[Your goal] Answer with a bare number: the count of lines in the data below that contain the word "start".

[Data section]
- - -

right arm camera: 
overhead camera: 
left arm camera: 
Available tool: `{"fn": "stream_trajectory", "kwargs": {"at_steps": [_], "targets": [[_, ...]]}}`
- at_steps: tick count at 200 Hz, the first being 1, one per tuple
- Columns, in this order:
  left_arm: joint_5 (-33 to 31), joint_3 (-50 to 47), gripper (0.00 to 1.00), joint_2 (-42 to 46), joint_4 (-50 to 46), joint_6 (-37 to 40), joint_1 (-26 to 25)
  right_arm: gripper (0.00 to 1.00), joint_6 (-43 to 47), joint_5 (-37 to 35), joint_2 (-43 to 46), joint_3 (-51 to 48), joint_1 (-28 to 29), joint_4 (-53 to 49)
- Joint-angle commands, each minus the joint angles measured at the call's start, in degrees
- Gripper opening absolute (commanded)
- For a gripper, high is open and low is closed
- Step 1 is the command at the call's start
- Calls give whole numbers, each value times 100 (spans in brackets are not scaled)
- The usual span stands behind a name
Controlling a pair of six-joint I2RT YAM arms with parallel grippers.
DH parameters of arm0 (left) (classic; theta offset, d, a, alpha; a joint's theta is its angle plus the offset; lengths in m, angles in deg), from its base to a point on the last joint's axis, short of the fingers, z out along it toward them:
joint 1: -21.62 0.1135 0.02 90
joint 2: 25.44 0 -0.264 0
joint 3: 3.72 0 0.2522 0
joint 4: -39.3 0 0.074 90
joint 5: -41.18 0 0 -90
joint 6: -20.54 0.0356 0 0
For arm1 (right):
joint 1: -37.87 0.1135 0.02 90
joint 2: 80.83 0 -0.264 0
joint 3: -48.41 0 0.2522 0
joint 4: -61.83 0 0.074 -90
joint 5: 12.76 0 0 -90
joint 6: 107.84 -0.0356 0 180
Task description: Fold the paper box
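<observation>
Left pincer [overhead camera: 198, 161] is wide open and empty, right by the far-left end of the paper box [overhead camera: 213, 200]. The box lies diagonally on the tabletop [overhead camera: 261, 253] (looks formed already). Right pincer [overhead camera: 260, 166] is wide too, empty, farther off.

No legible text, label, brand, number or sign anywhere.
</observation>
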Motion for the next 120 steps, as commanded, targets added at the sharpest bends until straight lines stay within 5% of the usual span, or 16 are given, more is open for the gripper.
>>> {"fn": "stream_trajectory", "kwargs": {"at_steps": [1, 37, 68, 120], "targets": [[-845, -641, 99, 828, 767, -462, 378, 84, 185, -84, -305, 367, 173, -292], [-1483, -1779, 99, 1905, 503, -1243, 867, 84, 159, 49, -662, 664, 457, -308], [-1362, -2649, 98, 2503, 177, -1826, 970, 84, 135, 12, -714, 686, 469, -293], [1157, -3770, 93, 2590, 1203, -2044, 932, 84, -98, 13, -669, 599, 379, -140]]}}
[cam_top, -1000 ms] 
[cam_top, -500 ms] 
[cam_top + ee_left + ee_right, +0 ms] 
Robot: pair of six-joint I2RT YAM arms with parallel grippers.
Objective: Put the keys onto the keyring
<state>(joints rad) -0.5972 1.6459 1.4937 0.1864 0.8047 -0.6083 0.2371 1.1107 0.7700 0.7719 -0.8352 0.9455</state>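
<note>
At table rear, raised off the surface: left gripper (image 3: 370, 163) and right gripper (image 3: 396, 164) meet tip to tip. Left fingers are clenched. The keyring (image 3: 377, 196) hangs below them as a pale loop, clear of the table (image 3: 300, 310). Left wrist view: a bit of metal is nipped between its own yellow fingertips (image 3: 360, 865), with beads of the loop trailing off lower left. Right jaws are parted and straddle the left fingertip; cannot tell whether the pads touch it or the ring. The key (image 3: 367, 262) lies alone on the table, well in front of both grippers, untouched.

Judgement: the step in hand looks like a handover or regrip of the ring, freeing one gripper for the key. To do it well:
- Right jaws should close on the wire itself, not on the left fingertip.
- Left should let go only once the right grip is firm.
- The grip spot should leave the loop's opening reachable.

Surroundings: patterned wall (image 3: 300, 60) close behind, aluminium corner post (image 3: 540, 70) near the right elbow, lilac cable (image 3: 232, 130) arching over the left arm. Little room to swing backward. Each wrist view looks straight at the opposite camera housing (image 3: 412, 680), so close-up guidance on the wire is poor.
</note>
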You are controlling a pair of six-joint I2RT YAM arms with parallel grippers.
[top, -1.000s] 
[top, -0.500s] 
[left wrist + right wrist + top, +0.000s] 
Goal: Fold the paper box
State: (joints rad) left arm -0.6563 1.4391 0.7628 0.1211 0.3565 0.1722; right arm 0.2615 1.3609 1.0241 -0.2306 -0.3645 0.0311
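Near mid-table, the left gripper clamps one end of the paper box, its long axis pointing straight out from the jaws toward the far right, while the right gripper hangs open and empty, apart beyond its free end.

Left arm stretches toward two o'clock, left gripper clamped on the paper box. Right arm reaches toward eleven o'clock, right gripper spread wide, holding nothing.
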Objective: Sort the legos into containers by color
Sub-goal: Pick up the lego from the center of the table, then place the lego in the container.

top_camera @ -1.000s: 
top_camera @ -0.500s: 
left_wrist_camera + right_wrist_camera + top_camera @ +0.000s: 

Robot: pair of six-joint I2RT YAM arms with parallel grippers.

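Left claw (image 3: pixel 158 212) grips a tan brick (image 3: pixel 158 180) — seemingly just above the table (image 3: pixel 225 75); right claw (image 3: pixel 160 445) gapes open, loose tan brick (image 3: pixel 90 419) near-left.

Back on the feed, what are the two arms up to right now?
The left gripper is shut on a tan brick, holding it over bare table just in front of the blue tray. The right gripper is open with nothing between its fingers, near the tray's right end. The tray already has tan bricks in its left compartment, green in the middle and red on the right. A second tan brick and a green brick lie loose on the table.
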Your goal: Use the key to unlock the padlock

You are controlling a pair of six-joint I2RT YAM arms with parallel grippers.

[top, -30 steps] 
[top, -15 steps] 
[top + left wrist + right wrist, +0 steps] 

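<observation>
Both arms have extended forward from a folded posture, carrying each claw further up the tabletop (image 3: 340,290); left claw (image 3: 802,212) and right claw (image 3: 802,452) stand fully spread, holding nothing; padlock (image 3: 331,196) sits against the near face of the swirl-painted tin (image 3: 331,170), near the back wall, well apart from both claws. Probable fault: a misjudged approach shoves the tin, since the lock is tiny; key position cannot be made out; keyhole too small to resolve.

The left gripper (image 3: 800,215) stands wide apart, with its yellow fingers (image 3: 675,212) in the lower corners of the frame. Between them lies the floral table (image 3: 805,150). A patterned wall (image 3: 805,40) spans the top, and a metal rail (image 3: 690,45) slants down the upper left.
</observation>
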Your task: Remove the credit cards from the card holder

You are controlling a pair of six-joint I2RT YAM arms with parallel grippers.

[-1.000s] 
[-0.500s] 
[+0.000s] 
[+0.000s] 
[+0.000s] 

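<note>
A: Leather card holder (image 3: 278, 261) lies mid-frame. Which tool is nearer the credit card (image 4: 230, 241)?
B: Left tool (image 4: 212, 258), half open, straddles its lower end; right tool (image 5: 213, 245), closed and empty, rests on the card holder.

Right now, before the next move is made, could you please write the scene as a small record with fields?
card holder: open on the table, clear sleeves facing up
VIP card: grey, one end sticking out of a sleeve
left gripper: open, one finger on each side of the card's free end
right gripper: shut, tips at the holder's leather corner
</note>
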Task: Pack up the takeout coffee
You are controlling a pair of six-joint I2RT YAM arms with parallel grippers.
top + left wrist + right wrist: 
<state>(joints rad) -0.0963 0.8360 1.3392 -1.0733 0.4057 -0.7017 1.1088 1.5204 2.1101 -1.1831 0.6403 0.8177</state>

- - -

[Task result] 2